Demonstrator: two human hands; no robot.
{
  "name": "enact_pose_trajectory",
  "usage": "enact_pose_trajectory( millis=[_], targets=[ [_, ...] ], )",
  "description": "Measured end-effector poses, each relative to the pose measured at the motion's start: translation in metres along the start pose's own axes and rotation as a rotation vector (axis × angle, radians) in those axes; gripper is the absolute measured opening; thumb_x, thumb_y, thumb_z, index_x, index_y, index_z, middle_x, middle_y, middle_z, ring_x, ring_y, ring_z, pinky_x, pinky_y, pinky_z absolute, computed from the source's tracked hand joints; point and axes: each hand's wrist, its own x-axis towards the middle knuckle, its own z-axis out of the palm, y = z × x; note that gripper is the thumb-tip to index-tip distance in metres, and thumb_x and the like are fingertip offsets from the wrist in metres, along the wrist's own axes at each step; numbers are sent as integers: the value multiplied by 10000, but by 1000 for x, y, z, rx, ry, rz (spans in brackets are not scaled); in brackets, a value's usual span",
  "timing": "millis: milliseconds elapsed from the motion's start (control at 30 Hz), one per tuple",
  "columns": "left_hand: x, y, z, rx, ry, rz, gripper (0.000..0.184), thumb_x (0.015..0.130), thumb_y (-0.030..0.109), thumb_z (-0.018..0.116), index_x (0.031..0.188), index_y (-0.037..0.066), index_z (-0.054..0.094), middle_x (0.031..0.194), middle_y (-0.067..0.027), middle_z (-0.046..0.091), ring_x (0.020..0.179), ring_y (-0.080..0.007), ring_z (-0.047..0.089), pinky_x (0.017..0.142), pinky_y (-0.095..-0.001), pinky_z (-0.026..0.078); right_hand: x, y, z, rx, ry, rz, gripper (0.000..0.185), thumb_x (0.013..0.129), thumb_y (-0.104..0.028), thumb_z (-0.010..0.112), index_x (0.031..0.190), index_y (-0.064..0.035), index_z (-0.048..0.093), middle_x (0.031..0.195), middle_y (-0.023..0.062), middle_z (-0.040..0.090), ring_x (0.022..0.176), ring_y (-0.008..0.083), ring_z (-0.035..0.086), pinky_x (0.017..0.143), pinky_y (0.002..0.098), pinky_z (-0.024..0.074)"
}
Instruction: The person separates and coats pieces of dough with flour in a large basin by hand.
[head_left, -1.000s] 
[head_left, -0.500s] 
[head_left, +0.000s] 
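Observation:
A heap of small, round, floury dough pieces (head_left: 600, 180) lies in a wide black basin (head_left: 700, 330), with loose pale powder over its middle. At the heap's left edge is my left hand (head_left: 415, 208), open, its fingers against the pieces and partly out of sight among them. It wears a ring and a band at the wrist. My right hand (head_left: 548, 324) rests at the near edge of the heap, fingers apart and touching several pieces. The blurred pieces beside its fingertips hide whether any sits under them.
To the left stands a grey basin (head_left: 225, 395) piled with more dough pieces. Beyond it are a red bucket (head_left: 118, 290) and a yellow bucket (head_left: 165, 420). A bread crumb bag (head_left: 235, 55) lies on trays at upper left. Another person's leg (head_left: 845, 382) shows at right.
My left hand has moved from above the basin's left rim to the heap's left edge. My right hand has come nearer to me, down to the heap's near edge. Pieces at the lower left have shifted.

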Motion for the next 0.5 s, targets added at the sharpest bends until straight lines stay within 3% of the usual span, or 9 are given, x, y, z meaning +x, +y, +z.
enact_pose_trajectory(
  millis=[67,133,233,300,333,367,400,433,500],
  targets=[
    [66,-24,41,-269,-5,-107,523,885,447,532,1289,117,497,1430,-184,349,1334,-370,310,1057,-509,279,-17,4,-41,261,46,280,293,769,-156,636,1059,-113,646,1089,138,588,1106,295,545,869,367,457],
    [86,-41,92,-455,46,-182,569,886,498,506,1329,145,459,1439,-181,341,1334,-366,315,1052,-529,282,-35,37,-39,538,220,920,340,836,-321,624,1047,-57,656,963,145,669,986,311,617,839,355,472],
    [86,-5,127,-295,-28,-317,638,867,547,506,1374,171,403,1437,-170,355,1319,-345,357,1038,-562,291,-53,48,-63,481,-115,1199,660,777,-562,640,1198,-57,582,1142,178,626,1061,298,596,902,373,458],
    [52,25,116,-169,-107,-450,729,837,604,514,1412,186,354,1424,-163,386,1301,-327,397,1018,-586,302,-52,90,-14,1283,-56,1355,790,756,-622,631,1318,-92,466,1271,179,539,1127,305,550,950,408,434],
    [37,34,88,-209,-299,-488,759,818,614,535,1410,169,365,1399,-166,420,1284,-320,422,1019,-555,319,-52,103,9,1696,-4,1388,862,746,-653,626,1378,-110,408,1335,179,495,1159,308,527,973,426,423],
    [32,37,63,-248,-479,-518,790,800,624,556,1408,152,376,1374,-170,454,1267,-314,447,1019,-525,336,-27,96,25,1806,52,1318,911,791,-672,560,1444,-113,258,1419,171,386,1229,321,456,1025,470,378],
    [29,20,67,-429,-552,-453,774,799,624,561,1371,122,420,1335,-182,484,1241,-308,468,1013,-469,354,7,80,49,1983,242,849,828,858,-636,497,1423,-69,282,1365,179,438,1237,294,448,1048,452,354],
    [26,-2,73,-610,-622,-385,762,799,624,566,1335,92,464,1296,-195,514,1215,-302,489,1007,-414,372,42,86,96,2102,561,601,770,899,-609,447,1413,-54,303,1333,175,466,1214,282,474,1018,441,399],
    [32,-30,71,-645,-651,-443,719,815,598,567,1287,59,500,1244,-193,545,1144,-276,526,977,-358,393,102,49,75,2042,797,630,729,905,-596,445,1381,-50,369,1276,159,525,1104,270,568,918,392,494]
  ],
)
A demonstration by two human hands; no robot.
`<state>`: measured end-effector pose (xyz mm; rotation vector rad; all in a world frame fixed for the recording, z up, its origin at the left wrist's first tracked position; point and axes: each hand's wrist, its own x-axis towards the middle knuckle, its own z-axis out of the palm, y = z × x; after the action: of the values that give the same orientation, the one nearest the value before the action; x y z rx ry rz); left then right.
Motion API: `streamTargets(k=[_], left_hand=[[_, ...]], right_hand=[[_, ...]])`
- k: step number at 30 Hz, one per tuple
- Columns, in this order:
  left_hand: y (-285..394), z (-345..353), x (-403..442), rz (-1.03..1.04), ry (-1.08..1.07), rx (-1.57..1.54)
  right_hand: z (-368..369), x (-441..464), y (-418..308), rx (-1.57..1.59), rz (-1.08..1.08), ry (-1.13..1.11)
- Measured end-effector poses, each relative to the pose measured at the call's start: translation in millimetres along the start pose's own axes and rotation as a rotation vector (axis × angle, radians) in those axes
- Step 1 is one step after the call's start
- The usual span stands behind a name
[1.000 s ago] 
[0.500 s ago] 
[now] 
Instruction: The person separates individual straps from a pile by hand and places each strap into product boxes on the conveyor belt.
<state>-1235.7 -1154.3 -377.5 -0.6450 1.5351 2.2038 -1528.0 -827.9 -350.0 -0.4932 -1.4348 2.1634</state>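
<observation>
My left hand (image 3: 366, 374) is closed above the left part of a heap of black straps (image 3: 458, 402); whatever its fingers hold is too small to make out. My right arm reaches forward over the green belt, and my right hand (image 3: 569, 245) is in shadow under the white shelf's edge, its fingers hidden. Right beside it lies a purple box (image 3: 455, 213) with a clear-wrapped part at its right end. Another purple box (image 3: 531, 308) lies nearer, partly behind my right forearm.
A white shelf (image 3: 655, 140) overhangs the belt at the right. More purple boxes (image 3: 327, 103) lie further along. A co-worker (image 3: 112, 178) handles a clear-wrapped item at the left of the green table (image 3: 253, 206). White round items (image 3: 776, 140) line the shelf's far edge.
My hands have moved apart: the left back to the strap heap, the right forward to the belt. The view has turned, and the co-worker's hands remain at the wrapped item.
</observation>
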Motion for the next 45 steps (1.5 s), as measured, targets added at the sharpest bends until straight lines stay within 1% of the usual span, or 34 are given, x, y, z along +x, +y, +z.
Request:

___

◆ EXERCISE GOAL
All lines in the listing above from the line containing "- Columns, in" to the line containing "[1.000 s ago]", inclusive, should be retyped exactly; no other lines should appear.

◆ ANSWER SECTION
- Columns, in this order:
  left_hand: y (-285..394), z (-345..353), x (-403..442), rz (-1.03..1.04), ry (-1.08..1.07), rx (-1.57..1.54)
  right_hand: z (-368..369), x (-441..464), y (-418..308), rx (-1.57..1.59), rz (-1.08..1.08), ry (-1.13..1.11)
- Measured end-effector poses, each relative to the pose measured at the call's start: translation in millimetres along the start pose's own axes and rotation as a rotation vector (axis × angle, radians) in those axes
- Step 1 is one step after the call's start
- The usual span stands behind a name
[1.000 s ago] 

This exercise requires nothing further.